[Work instructions]: Copy each line of the data below with the word "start".
^^^^^^^^^^^^^^^^
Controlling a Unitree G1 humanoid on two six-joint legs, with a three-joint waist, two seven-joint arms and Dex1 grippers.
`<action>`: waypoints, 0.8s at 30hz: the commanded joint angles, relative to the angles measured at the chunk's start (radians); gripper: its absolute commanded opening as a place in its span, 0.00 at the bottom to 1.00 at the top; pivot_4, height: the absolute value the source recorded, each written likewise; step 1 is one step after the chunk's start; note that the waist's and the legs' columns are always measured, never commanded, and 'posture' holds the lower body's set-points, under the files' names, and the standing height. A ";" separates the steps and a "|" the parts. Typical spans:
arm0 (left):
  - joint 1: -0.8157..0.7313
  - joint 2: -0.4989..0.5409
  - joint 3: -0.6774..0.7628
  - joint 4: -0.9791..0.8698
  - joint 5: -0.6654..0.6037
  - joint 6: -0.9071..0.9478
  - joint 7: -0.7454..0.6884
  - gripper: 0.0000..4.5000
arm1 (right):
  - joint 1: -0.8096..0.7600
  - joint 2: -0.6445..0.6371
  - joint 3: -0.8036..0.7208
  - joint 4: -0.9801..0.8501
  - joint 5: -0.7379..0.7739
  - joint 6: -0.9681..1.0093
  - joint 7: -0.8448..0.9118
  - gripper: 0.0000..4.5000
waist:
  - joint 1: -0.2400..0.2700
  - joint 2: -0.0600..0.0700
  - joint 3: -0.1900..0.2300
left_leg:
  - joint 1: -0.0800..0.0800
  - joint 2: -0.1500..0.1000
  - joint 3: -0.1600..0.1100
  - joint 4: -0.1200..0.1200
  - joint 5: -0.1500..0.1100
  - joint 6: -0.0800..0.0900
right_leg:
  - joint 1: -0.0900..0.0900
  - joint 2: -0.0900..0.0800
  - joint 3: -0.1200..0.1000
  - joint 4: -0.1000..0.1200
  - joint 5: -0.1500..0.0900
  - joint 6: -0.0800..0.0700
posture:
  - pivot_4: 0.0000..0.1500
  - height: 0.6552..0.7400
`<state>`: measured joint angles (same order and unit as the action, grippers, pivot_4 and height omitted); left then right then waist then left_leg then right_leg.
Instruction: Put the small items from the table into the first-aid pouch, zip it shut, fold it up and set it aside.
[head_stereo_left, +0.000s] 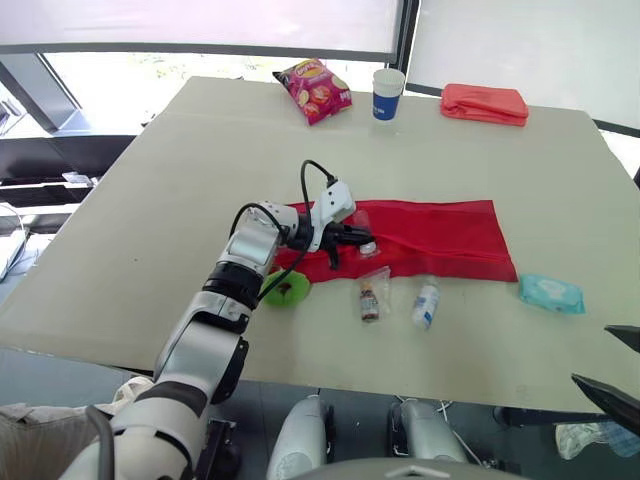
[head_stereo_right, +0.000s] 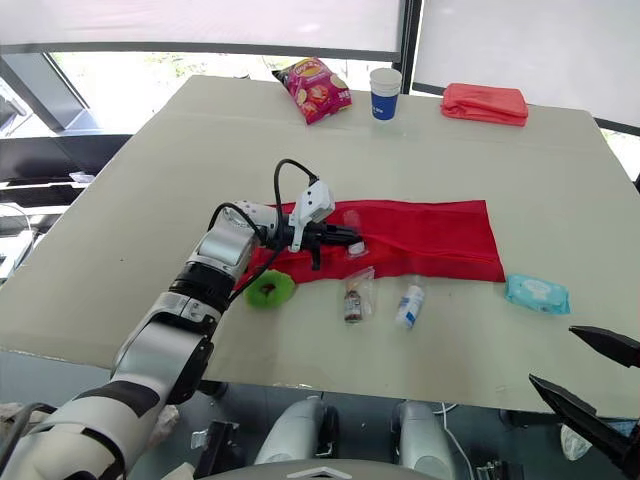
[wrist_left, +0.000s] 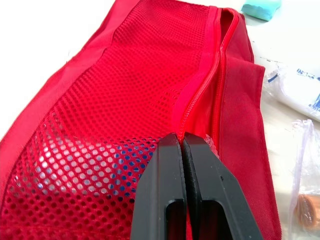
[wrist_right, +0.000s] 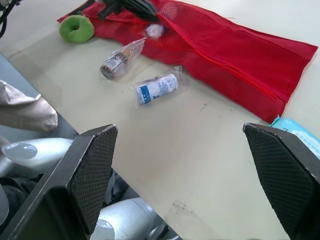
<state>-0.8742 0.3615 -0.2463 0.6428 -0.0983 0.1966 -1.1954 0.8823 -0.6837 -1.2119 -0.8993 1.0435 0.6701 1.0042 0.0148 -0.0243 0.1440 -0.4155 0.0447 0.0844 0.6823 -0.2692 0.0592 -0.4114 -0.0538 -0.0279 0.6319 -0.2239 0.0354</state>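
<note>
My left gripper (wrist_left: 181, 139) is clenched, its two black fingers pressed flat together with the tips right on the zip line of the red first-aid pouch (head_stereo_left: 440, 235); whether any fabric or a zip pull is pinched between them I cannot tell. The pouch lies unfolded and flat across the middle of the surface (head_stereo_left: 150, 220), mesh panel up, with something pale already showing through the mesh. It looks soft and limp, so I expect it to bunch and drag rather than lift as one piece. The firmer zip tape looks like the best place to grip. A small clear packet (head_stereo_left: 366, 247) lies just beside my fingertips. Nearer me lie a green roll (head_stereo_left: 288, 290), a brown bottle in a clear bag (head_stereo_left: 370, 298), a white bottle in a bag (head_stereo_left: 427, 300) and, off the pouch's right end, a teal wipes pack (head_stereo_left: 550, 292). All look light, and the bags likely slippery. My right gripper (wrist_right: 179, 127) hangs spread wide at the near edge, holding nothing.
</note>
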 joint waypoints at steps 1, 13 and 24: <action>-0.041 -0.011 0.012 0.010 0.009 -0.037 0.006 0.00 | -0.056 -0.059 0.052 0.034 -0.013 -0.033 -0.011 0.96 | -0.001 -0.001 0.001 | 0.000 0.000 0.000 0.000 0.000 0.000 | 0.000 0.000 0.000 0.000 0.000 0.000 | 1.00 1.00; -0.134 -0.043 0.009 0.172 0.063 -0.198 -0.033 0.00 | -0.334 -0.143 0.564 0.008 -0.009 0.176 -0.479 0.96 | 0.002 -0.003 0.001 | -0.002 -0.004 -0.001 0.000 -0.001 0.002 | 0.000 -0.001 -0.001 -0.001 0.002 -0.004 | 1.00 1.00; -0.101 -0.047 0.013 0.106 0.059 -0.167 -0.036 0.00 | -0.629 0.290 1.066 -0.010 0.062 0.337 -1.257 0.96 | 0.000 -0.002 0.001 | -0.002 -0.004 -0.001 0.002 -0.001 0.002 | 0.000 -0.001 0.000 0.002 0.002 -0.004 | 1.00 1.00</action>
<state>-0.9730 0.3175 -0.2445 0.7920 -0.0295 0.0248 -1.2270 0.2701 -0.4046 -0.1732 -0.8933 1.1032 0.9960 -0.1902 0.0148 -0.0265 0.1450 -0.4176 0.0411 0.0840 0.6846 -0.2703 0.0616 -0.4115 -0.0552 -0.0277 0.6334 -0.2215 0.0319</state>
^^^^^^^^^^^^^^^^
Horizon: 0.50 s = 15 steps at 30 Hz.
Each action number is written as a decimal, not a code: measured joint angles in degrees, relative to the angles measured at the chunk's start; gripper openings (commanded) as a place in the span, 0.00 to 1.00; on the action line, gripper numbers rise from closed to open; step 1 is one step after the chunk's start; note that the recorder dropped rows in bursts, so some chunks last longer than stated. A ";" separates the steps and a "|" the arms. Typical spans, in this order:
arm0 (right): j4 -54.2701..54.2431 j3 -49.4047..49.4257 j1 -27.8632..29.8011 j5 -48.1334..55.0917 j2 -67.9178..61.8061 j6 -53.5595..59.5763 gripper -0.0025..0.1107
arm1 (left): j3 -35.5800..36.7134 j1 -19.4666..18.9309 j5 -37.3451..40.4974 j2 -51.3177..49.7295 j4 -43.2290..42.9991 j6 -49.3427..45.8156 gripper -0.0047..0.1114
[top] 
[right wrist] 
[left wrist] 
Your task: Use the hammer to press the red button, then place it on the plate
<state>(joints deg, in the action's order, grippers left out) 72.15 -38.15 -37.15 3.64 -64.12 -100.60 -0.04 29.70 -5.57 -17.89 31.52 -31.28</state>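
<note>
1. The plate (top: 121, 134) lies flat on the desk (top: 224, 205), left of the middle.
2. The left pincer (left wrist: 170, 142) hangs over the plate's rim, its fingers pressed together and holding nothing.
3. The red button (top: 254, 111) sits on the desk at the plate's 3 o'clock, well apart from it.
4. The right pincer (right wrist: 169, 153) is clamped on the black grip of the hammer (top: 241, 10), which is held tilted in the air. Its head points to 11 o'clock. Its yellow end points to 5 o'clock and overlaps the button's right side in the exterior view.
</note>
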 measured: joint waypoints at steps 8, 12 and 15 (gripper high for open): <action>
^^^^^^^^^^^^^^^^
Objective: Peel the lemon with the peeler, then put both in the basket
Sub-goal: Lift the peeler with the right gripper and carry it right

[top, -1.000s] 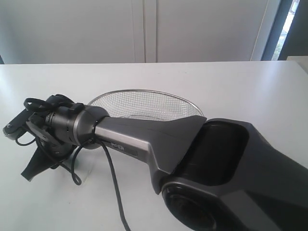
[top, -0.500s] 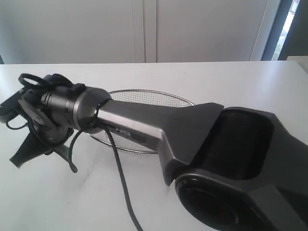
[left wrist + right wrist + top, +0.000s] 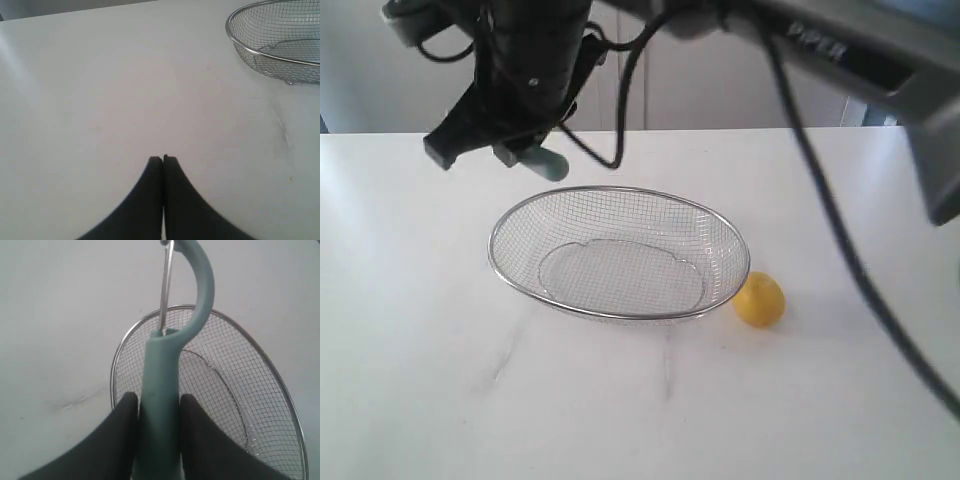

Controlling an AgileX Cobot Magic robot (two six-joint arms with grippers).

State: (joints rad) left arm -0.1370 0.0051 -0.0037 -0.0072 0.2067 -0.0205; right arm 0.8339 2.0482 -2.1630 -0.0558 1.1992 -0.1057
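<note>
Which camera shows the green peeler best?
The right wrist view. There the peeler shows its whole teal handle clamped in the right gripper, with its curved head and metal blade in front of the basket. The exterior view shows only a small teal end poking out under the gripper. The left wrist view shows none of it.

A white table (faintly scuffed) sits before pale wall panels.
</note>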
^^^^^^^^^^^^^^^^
[Exercise solution]:
`<action>`: waypoints, 0.8s at 30hz: the commanded joint angles, relative to the angles measured at the chunk's start (radians); gripper: its absolute commanded opening as a place in its span, 0.00 at the bottom to 1.00 at the top; pivot_4, height: the absolute value the source recorded, each written likewise; step 1 is one step after the chunk's start; note that the waist's and the legs' columns are always measured, never commanded, and 'posture' holds the lower body's set-points, under the files' names, and the standing height. A ";" separates the steps and a "|" the parts. Typical spans:
Each action number is written as a decimal, not a code: measured joint angles in degrees, relative to the angles measured at the chunk's start; gripper openings (commanded) as a place in the span, 0.00 to 1.00; on the action line, gripper numbers rise from closed to open; step 1 is one step after the chunk's start; note that the recorder dropped rows in bursts, so some chunks last longer than stated. A ";" separates the steps and a "|" the arms. Typical spans, in this order:

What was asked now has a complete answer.